Muchas buscadoras murieron en los caminos, en la soledad de su búsqueda, en la burla y la desidia de las entidades oficiales, en el silencio cómplice de amigos y conocidos. Otras se mantienen firmes a pesar de su edad, de sus enfermedades o de las persistentes amenazas de personajes violentos y siniestros. Estas mujeres apenas hoy empiezan a ser vistas y reconocidas, escuchadas y consoladas de su irreparable pérdida. En Colombia y según datos del Observatorio de Memoria y Conflicto del Centro Nacional de Memoria Histórica existen 83.036 casos de desaparición forzada. Datos oficiales que se quedan cortos ante las cientos de desapariciones no registradas o no contabilizadas en los registros oficiales.
Cada desaparición dejó una secuela en su sociedad, en su barrio, en su vereda, en su corregimiento, en la montaña o calle de cualquier ciudad de Colombia. El fin es generar miedo, terror y así obligar a un silencio que permite el actuar libre de los diferentes grupos armados que existen en nuestro país. Paramilitares, Ejercito, Guerrilla, delincuencia común y otros actores se disputan territorios, bajas y riquezas; en ese afán de avaricia y maldad son cientos de colombianos los que deben afrontar las secuelas de muerte, terror y desaparición forzada.
Doña María Mancera no se rinde, ni siquiera ante las evidencias o los inminentes riesgos para su propia vida.
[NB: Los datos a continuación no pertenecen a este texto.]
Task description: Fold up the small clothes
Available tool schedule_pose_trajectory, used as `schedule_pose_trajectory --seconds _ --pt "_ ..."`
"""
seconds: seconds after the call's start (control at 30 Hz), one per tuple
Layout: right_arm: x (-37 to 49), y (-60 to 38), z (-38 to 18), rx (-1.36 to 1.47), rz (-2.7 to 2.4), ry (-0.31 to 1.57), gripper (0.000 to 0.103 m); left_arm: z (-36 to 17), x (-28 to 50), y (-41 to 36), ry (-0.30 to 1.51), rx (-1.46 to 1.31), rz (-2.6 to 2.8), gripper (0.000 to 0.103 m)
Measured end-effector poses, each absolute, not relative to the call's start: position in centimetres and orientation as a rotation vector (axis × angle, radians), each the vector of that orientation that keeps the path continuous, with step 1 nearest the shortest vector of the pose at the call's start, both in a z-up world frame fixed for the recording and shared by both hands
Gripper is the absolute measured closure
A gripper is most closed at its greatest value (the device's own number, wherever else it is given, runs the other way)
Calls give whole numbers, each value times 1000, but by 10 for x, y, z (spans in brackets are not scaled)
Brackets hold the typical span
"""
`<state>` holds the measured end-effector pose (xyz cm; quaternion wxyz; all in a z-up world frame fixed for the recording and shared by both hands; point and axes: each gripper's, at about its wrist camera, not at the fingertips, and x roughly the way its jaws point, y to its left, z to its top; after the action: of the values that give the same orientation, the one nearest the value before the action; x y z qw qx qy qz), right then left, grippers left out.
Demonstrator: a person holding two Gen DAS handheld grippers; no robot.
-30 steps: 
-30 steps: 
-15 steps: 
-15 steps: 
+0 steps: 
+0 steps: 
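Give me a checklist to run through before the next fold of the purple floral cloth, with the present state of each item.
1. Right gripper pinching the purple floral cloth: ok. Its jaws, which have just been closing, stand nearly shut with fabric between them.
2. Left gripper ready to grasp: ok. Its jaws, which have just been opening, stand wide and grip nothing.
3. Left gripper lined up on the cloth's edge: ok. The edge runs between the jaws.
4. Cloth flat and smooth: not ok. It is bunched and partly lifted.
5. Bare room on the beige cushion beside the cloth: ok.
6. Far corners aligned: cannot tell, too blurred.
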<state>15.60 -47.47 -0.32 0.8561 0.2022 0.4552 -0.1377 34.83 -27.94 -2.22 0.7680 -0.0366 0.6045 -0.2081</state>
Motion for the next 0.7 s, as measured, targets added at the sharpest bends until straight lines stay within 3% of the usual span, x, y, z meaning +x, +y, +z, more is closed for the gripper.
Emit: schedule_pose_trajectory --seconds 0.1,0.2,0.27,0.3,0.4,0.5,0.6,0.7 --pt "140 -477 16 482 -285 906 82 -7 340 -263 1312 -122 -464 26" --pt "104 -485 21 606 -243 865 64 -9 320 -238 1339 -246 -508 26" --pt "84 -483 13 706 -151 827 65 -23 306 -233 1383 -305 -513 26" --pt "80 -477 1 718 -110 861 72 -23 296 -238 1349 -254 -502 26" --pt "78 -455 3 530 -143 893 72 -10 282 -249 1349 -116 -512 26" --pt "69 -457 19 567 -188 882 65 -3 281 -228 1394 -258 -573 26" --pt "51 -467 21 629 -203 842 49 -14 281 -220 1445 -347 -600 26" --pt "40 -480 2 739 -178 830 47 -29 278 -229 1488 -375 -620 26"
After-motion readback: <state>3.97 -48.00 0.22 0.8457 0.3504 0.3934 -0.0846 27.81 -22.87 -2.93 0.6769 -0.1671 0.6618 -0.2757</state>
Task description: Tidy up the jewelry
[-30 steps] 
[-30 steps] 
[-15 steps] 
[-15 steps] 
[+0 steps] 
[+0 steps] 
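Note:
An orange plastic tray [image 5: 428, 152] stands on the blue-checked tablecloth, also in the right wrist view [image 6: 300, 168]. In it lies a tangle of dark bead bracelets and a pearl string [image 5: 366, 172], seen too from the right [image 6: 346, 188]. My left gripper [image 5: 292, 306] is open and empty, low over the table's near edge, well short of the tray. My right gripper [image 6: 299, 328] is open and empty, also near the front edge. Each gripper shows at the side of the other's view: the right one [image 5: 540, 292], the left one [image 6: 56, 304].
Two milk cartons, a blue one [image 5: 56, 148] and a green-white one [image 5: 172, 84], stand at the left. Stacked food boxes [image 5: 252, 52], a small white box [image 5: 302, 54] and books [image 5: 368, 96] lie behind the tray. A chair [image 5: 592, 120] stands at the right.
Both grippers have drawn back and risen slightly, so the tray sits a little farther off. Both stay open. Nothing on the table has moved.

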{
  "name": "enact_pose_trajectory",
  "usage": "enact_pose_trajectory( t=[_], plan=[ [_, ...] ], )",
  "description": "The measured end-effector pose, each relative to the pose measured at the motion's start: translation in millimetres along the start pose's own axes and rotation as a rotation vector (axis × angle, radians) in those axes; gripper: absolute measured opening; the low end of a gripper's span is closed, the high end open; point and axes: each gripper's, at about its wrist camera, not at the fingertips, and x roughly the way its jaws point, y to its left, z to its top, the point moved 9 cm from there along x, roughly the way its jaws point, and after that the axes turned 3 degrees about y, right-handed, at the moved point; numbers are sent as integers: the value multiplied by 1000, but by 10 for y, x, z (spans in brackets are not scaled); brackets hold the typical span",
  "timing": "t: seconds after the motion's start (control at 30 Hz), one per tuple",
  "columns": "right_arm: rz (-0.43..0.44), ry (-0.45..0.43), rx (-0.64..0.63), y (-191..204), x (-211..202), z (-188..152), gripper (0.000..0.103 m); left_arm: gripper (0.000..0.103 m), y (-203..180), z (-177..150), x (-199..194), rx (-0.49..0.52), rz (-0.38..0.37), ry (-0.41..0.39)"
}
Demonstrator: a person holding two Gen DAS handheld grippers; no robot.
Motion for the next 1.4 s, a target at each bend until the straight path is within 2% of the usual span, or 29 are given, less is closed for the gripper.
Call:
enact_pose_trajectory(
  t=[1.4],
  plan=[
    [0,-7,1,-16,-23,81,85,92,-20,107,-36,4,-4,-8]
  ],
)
Teje memoria, escribe, hace poemas, pega fotografías, crea y hace teatro para recordarnos que los desaparecidos también existen, que ellos merecen el recuerdo de su gente y de su patria. No la vence la enfermedad, los años o las amenazas; únicamente sucumbirá cuando sus palabras se agoten o cuando las blancas y arrugadas hojas de su cuaderno se agoten en los cientos de poemas y palabras que diariamente escribe para su hijo desaparecido.
En memoria de ella, de su lucha valerosa y valiente, de las cientos de buscadoras que hoy se visibilizan gracias a los acuerdos de paz y la Comisión de la Verdad, miremos y escuchemos el testimonio de su trasegar por esta tierra colombiana y sirva como “un testimonio a la persistencia de las mujeres y familiares que buscan a personas dadas por desaparecidas”. Ella teje memoria, conserva intacto el recuerdo de su hijo para que sea un eco en la conciencia nacional, para que de una vez y por todas el Estado y la sociedad las miren y las vuelvan visibles en su lucha titánica y digna. Sus pasos son el camino por donde transitará la anhelada paz. Mientras existan buscadoras prevalecerá la Verdad, oculta y silente; pero enhiesta y con una enorme sed de justicia, paz y reconciliación.